• Work required
Transcribe exactly everything in the data below from the line containing "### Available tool" down to the line containing "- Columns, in", both lines included and nothing further.

-*-

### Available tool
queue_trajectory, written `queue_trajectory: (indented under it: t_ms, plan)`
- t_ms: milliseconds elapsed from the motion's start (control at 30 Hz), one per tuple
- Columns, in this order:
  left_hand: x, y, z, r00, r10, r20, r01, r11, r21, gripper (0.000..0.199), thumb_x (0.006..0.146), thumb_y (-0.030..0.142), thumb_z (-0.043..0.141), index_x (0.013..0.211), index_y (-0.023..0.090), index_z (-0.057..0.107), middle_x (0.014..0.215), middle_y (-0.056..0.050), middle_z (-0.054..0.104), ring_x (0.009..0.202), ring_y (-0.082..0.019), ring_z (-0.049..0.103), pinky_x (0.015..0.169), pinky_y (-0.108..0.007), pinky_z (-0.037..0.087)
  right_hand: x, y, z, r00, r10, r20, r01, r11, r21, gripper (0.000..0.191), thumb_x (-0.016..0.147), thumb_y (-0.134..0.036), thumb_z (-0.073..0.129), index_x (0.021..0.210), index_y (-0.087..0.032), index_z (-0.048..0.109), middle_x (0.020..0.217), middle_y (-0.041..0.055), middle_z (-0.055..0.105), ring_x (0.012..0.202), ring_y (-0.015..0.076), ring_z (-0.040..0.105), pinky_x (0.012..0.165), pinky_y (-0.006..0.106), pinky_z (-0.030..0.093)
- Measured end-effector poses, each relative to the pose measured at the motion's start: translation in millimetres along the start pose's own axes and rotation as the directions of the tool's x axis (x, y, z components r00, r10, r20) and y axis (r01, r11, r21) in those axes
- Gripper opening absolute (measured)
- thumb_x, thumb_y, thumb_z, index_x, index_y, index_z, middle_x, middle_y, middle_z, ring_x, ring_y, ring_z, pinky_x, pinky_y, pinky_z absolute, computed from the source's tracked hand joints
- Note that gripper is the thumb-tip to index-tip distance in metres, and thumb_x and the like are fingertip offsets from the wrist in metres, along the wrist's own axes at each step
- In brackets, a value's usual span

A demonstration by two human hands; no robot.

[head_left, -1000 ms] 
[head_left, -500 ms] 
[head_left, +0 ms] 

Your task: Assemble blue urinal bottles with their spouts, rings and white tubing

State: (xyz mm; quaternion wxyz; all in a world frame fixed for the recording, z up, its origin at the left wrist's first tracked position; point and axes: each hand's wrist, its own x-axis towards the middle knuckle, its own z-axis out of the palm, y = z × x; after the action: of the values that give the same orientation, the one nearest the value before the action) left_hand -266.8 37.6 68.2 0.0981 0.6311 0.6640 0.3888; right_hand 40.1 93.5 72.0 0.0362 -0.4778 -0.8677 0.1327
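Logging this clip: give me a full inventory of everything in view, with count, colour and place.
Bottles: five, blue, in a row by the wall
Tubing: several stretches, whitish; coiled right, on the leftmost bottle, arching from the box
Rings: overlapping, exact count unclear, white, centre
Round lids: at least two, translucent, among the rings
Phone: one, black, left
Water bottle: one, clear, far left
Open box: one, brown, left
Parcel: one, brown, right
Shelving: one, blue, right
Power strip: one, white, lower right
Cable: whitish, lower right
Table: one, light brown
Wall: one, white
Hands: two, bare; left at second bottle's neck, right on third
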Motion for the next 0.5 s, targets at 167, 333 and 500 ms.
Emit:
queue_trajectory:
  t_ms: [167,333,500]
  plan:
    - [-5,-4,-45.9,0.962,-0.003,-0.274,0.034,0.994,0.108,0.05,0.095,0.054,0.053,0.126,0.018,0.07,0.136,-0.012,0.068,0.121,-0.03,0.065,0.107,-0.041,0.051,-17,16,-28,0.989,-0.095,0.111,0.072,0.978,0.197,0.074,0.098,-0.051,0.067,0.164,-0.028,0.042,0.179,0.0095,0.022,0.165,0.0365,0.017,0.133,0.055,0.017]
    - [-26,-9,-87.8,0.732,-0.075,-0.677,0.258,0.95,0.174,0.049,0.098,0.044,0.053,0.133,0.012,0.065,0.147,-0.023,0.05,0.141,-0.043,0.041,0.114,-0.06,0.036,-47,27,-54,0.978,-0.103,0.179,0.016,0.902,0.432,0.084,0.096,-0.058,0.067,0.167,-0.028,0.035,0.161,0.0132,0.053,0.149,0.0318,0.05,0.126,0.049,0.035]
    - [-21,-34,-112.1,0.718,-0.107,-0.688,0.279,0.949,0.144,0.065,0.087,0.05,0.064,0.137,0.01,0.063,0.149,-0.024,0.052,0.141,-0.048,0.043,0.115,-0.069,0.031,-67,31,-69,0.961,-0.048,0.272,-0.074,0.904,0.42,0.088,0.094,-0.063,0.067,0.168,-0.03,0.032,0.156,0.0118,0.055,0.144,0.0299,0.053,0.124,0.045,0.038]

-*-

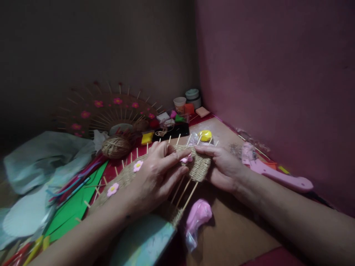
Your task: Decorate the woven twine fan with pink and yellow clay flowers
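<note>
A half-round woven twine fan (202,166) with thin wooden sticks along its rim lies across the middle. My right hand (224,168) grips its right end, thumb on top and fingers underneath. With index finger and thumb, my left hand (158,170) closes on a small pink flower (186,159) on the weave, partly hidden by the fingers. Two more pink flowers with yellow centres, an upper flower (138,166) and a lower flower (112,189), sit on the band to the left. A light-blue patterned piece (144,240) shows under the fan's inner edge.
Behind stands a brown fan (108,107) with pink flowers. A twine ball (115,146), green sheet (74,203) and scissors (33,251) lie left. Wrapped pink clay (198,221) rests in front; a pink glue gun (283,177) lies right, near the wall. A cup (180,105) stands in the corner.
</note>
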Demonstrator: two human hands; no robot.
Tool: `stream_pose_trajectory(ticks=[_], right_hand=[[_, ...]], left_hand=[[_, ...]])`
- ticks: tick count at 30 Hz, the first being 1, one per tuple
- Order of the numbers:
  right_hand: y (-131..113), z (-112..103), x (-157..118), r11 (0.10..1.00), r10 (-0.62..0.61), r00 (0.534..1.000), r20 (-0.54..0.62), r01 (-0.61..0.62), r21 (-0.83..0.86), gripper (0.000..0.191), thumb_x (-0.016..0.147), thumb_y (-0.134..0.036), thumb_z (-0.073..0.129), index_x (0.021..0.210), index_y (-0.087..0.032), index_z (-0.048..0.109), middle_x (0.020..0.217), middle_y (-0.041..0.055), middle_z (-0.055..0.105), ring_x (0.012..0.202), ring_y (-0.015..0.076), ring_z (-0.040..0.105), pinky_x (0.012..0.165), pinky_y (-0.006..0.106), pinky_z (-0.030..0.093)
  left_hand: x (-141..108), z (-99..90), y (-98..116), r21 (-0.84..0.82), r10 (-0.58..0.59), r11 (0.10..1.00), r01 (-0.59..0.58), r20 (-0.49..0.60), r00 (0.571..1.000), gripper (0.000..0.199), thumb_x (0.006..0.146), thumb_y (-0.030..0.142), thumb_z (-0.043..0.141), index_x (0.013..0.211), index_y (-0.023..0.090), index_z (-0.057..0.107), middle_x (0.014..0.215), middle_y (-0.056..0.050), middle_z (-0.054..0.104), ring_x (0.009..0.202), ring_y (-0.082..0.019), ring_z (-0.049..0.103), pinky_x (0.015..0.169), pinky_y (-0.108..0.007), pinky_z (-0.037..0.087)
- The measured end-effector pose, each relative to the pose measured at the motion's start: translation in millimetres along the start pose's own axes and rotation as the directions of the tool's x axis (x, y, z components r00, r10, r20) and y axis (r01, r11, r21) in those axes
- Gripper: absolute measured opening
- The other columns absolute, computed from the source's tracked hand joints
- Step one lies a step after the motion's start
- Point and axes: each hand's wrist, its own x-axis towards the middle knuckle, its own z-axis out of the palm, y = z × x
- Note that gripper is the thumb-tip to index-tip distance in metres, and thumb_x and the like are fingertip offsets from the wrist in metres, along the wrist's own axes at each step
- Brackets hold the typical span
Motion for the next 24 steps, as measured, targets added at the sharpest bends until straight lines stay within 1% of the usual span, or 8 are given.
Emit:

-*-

• Result for this task
### Available tool
queue_trajectory, written `queue_trajectory: (indented under it: t_ms, plan)`
- t_ms: milliseconds elapsed from the motion's start (control at 30 Hz), one per tuple
- Columns, in this order:

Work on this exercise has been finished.